__WHAT YOU ARE ASKED TO DO__. In the listing below, look for "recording" and copy every line that has it.

▬▬▬▬▬▬

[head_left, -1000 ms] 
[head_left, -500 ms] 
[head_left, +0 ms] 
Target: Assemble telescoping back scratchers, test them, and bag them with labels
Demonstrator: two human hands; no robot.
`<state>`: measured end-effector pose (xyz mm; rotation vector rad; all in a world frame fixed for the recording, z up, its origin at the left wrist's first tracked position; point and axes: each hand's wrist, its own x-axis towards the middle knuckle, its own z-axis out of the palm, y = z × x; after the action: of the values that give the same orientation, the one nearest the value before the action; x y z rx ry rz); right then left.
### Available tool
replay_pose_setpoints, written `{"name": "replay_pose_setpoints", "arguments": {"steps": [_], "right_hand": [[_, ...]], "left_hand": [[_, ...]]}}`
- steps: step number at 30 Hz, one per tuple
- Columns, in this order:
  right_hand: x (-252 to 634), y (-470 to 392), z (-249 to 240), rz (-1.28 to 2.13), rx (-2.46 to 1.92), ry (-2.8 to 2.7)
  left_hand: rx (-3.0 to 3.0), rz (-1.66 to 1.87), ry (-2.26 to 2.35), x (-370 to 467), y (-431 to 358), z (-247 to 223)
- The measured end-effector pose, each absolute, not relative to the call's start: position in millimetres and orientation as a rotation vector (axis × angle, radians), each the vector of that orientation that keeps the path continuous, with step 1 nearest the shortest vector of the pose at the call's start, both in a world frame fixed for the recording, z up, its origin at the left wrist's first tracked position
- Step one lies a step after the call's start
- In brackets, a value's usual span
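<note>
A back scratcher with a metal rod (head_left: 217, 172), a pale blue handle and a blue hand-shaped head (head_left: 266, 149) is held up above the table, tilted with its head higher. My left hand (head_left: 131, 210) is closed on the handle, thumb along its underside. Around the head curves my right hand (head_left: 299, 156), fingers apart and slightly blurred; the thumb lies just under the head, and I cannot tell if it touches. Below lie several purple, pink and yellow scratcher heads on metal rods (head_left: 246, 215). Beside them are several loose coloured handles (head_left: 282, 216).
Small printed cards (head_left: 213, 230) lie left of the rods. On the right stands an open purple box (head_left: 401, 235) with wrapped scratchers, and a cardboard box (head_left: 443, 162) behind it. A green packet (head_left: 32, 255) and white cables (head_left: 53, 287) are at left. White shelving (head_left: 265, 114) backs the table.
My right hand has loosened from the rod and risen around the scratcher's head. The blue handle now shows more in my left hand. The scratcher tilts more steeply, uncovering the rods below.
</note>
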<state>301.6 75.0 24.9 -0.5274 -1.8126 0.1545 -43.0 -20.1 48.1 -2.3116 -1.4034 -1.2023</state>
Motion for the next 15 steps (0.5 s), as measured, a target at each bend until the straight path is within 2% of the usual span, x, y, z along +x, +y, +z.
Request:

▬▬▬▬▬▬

__FINISHED TASK__.
`<state>`: measured end-effector pose (xyz mm; rotation vector rad; all in a world frame fixed for the recording, z up, its origin at the left wrist's first tracked position; point and axes: each hand's wrist, its own x-axis towards the middle knuckle, its own z-axis out of the palm, y = z × x; after the action: of the values that give the same orientation, the one nearest the value before the action; x y z rx ry rz); right then left.
- The measured end-effector pose, each absolute, not relative to the call's start: position in millimetres and orientation as a rotation vector (axis × angle, radians), each the vector of that orientation that keeps the path continuous, with step 1 nearest the shortest vector of the pose at the call's start, both in a world frame fixed for the recording, z up, its origin at the left wrist's first tracked position

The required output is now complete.